▶ WHAT THE TASK ASKS
What are the lines, written out exactly, from the one containing "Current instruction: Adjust" to the end of the entries below? Include both ends and nothing more.

--

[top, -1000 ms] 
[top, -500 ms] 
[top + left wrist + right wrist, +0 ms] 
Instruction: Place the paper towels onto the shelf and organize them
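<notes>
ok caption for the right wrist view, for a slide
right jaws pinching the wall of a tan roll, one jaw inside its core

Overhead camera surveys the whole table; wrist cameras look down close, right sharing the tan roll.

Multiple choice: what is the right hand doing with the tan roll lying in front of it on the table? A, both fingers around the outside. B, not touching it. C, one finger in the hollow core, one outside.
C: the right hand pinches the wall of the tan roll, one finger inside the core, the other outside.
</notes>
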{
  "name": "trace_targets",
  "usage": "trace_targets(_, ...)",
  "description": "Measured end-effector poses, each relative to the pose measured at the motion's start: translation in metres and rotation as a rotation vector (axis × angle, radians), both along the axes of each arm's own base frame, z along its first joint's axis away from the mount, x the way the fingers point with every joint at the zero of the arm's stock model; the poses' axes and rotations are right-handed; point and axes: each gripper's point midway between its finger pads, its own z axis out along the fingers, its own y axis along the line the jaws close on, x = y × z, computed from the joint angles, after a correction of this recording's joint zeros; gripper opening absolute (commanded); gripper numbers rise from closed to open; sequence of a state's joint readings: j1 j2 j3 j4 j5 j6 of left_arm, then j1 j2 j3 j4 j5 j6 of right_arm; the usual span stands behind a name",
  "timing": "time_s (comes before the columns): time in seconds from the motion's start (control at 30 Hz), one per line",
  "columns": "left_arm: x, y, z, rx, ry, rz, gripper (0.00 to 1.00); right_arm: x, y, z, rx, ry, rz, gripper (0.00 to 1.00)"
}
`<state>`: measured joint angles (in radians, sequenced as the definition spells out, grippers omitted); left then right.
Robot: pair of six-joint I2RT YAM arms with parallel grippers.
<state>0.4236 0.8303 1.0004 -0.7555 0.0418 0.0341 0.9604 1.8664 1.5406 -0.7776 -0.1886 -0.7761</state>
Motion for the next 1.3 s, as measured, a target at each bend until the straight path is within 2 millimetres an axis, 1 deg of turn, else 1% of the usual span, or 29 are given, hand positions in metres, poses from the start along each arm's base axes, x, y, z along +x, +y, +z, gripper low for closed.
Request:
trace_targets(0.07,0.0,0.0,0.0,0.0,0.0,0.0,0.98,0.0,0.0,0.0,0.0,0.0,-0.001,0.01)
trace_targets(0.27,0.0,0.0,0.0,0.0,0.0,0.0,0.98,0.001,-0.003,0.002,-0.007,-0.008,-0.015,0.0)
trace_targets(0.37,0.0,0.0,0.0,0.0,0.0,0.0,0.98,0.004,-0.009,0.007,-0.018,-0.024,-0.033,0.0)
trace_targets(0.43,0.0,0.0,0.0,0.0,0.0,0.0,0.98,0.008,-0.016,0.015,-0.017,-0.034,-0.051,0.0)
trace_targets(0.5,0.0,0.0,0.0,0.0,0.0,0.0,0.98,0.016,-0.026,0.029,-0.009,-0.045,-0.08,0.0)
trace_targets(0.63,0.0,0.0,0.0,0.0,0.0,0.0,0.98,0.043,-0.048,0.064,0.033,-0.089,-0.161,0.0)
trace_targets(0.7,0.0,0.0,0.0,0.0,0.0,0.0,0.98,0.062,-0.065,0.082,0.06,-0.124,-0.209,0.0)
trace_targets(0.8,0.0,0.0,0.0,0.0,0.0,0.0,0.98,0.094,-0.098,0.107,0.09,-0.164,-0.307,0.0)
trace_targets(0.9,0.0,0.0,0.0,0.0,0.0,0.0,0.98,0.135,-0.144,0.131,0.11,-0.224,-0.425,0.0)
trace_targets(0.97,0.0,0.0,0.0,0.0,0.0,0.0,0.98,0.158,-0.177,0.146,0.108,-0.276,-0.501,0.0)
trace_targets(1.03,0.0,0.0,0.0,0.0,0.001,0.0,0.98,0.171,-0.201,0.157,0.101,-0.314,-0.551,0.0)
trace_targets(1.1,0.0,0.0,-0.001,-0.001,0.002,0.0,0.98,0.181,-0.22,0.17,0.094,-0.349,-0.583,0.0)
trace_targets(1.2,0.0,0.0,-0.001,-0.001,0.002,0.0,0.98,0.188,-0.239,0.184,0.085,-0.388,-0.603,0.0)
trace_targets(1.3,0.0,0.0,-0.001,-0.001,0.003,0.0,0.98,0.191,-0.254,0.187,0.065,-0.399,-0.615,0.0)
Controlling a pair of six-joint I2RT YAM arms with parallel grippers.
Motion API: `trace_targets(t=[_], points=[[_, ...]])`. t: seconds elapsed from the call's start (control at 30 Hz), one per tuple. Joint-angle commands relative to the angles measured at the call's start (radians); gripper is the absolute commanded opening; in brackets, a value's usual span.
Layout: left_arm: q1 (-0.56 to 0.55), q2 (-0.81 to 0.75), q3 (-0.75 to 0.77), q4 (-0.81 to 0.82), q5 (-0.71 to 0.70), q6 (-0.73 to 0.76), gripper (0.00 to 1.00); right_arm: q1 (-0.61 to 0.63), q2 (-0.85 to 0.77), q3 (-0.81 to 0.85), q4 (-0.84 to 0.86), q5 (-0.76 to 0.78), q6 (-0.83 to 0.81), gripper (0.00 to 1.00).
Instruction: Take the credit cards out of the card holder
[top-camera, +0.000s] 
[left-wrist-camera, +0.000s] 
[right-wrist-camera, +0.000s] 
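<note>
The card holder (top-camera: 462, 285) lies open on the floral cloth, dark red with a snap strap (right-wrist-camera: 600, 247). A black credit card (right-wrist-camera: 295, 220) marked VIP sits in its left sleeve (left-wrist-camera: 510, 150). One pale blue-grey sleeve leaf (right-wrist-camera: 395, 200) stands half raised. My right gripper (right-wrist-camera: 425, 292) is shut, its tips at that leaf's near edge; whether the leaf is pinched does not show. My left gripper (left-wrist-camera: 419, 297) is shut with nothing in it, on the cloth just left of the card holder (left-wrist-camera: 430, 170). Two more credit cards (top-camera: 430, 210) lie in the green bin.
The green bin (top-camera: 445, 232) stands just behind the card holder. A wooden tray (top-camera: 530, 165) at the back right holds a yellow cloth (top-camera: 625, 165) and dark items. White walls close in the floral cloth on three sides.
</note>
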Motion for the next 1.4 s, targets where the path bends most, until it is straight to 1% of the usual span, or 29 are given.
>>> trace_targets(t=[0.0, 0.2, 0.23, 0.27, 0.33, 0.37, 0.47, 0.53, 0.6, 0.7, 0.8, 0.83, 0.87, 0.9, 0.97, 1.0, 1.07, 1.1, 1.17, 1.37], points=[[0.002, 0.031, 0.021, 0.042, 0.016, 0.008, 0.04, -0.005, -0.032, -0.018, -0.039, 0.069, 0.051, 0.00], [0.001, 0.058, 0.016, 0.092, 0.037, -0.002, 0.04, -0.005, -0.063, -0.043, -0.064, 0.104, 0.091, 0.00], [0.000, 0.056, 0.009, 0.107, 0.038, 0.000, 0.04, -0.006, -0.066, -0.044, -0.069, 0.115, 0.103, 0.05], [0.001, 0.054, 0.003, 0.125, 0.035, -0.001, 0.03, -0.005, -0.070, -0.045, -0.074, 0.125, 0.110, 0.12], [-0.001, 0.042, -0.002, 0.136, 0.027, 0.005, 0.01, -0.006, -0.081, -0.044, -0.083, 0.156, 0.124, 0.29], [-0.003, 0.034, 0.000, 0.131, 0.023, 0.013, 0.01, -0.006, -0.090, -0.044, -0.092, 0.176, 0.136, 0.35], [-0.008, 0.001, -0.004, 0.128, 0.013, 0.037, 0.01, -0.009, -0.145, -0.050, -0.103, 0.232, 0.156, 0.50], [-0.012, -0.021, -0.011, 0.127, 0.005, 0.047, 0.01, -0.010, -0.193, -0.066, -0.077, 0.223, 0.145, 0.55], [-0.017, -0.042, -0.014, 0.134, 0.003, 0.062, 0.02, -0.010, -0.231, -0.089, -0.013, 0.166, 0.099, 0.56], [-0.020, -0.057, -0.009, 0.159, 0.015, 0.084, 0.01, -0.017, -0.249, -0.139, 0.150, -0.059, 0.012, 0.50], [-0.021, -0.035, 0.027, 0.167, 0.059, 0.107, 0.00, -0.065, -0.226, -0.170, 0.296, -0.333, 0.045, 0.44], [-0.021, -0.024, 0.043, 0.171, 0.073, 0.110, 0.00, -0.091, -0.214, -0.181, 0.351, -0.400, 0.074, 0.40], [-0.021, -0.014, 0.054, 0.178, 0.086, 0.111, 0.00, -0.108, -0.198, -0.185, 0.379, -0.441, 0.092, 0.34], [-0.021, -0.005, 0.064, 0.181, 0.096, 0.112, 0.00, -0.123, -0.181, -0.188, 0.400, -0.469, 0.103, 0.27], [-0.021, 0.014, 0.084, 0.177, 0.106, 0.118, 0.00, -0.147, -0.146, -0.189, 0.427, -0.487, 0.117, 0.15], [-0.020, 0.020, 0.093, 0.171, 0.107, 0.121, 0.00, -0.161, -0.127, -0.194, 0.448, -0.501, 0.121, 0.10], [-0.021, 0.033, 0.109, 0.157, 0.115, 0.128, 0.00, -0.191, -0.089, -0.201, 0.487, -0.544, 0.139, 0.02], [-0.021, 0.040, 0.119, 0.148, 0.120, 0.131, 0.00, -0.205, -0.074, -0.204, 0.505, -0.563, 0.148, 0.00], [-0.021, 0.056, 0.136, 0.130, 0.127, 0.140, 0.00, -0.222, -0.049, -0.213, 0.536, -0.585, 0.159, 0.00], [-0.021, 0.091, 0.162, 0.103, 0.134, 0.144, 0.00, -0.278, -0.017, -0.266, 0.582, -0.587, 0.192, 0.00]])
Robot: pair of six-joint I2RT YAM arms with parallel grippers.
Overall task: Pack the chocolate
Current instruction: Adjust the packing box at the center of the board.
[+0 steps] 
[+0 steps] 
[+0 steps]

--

▶ EXERCISE RESULT
Current instruction: Adjust the packing box at the center of the board.
[+0 steps] 
[+0 steps] 
[+0 steps]

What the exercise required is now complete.